As you know, I've been revising the text reader and the "EVF" (row set 
framework). Doing so requires a series of pull requests. To move fast, I've 
found the following workflow to be helpful:

* Use a machine with an SSD. A Mac is ideal. A Linux desktop also works (mine 
uses Linux Mint.) The SSD makes rebuilds very fast.

* Use unit tests for all your testing. For example, I created dozens of unit 
tests for CSV files to exercise the text reader, and many more to exercise the 
EVF. All development and testing consists of adding/changing code, 
adding/changing tests, and stepping through the unit test and underlying code 
to find bugs.

* Use JUnit categories to run selected unit tests as a group.

In most cases, you let your IDE do the build; you don't need Maven nor do you 
need to build jar files. Edit a file, run a unit test from your IDE and step 
through code.

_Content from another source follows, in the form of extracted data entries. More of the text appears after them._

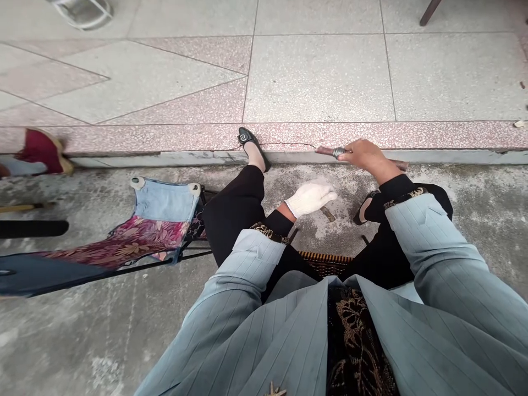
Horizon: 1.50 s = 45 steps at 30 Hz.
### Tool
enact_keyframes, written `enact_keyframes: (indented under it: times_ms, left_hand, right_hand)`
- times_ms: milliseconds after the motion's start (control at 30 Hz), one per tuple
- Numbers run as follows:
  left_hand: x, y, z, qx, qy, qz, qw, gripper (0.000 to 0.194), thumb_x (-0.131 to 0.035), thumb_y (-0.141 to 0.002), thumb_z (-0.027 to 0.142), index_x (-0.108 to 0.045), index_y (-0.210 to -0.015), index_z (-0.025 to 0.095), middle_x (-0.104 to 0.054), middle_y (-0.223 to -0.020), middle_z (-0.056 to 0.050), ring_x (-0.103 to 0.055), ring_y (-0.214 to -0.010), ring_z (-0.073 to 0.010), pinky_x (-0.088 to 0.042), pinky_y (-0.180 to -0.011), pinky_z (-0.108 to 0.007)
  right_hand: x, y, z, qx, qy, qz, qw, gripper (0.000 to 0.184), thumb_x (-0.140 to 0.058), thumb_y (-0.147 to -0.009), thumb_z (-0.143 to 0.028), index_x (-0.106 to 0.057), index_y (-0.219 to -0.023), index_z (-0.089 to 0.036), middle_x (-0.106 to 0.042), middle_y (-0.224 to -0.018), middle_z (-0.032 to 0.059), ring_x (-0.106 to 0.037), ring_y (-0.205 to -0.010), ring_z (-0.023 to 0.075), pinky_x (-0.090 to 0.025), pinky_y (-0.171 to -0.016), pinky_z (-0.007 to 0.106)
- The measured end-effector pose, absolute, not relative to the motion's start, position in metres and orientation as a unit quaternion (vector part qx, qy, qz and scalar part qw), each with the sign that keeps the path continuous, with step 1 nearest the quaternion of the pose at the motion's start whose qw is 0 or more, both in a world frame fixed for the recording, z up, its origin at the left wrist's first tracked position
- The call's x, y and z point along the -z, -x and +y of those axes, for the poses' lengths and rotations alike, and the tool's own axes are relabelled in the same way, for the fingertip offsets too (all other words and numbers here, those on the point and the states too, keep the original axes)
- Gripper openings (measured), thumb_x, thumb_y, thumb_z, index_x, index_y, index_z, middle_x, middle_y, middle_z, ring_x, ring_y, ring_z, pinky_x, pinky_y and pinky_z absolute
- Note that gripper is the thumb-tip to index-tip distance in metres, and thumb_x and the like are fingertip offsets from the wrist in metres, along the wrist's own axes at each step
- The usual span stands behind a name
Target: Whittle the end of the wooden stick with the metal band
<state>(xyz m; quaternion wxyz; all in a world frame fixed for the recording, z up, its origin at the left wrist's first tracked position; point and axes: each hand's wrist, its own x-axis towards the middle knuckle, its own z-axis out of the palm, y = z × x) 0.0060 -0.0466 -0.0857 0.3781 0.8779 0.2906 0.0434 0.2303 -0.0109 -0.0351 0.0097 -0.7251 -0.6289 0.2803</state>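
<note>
My bare right hand (365,155) is closed round a short brown stick (328,150) near the step edge. Thin wire (339,152) is wound in a coil about the stick just beyond my fingers. From the stick's left end a thin dark strand (284,143) runs left along the step to my black shoe (252,147). My left hand (311,198), in a white knitted glove, hovers over the concrete between my knees, fingers loosely stretched and nothing visible in them. Just below its fingertips lies a small brownish strip (328,213).
A raised terrazzo step (317,77) runs across the front. At left stands a folding chair (165,203) with blue and floral fabric, close to my leg. Another person's red shoe (41,149) rests on the step edge. A furniture leg (429,12) stands at the upper right.
</note>
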Motion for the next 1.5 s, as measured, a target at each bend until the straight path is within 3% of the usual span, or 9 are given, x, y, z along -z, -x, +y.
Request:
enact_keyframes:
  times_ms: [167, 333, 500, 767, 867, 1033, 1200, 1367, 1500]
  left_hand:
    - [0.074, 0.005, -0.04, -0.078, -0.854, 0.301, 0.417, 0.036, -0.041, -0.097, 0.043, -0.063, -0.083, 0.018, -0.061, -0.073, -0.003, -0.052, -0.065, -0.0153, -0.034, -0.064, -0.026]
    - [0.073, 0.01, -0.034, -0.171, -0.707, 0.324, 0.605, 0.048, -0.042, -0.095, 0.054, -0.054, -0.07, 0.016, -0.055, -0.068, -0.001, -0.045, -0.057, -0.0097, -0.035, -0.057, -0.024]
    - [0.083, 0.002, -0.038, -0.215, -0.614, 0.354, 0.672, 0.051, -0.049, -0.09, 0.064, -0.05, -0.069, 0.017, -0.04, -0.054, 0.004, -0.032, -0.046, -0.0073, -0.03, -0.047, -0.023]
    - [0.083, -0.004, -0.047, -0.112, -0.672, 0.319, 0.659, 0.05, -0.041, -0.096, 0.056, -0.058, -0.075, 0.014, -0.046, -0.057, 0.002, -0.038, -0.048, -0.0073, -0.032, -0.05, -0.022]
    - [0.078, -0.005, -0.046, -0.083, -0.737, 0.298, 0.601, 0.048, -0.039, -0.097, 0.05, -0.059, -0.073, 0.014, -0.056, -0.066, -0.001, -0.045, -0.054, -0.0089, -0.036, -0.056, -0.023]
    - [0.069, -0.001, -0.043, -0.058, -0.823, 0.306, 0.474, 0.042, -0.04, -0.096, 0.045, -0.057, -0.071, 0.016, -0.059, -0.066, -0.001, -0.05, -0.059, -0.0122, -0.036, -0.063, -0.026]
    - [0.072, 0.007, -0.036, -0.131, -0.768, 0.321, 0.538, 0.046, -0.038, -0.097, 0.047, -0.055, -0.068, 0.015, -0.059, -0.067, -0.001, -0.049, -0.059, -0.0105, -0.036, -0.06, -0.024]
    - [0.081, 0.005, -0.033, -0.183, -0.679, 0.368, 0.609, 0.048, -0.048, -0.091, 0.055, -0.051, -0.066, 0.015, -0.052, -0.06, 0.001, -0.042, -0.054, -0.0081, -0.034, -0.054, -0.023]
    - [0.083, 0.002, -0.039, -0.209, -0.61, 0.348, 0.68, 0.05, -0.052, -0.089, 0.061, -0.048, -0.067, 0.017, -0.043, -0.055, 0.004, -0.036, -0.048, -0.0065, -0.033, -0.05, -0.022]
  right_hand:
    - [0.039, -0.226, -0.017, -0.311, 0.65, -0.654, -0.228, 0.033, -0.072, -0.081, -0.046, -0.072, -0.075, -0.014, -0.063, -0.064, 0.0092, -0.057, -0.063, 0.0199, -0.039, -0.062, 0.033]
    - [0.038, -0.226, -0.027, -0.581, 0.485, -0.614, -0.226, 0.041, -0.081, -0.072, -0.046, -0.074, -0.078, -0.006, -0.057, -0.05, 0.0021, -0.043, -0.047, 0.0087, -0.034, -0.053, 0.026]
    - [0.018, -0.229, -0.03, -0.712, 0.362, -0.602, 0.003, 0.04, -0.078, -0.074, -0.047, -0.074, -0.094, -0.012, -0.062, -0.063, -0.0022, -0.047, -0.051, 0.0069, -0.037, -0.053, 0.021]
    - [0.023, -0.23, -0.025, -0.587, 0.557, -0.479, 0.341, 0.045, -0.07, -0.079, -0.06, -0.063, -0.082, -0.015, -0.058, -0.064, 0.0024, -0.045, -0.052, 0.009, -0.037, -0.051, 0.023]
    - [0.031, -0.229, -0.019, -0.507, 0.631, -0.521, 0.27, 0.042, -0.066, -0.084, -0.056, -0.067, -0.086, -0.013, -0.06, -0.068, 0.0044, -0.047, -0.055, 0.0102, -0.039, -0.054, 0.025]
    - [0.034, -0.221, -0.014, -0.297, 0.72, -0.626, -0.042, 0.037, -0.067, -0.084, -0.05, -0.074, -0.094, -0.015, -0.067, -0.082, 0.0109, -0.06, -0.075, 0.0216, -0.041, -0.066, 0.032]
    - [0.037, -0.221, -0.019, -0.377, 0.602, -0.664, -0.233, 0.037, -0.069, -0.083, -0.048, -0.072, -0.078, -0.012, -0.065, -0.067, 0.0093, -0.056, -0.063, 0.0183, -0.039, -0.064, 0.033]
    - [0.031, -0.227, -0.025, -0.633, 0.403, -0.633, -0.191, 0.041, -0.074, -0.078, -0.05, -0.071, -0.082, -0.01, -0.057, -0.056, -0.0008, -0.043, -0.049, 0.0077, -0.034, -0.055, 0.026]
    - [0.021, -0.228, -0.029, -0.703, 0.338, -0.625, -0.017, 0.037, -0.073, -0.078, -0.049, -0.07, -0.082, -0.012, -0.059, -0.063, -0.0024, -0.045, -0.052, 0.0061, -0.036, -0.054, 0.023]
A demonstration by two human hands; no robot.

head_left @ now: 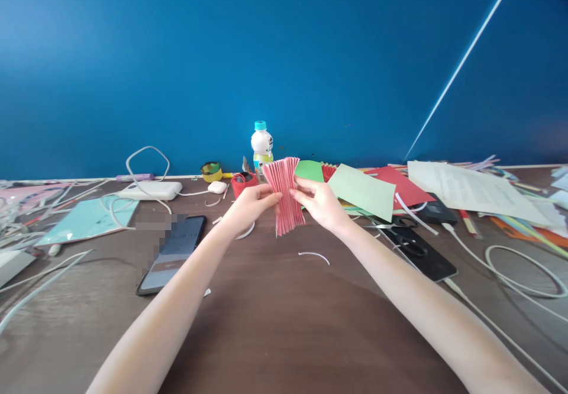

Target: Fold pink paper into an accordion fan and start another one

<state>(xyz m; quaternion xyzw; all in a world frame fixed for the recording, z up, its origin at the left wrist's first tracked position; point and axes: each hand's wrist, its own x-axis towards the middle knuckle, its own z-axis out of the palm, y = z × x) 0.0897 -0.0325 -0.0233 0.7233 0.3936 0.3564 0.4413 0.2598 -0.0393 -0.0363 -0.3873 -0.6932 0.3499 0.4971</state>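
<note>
The left hand [252, 206] and the right hand [320, 203] hold a pleated pink paper [286, 196] between them, above the brown table [284, 317]; the left fingers pinch its left side, thumb in front, and the right fingers grasp its right edge; the folds run roughly up and down, and the paper fans a little at the top; just behind it stands a bottle [261, 144] with a blue cap, near the blue wall [284, 57]; a red roll [243, 182] sits beside the left hand; a pale green sheet [362, 191] lies just beyond the right hand, near a red sheet [402, 186]; a thin white strip [314, 255] lies on the table, nearer the person; a phone [180, 255] rests left of the left forearm.
</note>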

My edit/compile/debug cycle tends to be seconds.

If, however, you find yourself using Maven to build Drill, then are running 
unit tests from Maven, and attaching a debugger, then your edit/compile/debug 
cycle will be 5+ minutes, which is going to be irritating.

If you are doing a full build so you can use SqlLine to test, then this 
suggests it is time to write a unit test case for that issue so you can run it 
from the IDE. Using the RowSet stuff makes such tests easy. See 
TestCsvWithHeaders [1] for some examples.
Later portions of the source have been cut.